Task brief:
For the material that follows, return exactly the lines from the one with "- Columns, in" through the one with "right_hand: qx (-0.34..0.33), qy", both ends included.

Supplied data:
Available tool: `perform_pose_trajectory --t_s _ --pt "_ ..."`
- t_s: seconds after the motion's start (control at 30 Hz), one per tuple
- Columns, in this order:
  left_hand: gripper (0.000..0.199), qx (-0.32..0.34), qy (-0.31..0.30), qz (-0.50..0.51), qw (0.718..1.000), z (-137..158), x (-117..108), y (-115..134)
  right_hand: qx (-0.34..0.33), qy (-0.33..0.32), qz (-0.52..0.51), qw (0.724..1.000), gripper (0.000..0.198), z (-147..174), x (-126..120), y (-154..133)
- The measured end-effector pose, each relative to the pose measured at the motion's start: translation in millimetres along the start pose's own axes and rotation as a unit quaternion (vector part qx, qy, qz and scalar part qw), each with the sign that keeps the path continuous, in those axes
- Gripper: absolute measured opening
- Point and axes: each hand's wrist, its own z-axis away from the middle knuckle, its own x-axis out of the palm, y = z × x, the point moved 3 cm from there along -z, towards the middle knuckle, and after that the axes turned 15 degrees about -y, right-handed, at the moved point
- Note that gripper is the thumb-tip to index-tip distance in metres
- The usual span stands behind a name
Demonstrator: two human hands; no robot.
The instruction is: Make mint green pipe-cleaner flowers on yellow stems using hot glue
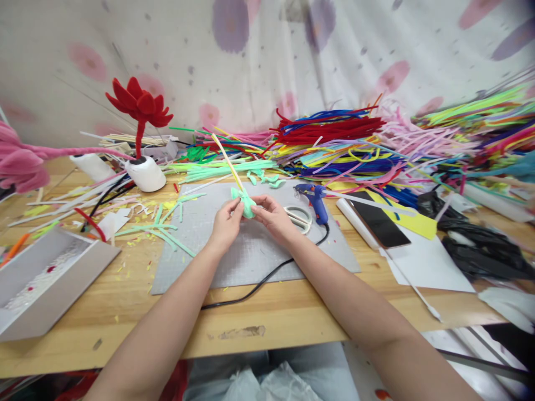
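Both hands hold a mint-green pipe-cleaner flower [248, 208] with a pale yellow stem [228, 160] that points up and away. My left hand [228, 224] pinches the flower's left side. On its right side, the fingers of my right hand [273, 217] are closed on the petals. Beneath them lies a grey cutting mat [251, 256]. Right of my right hand are scissors with pale handles [308, 220] and a blue glue gun [315, 201], whose black cord runs under my right forearm. Loose mint-green pipe cleaners [167, 227] lie at the mat's left, and small mint-green pieces [267, 179] at its far edge.
Heaps of coloured pipe cleaners [334, 133] line the back. A red flower [141, 106] stands in a white pot [147, 174] at back left, near a pink flower [25, 159]. A grey box [79, 273] sits at front left. At right are a phone [382, 221] and white paper [430, 262].
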Motion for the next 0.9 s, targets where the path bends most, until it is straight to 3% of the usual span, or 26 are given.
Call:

Exercise response:
- Columns, in this order:
  left_hand: gripper (0.000..0.199), qx (-0.32..0.34), qy (-0.31..0.30), qz (-0.50..0.51), qw (0.718..1.000), z (-137..158), x (-117..108), y (-115..134)
  right_hand: qx (-0.34..0.33), qy (-0.33..0.32), qz (-0.52..0.51), qw (0.724..1.000), gripper (0.000..0.198), z (-147..174), x (-126..120), y (-154..133)

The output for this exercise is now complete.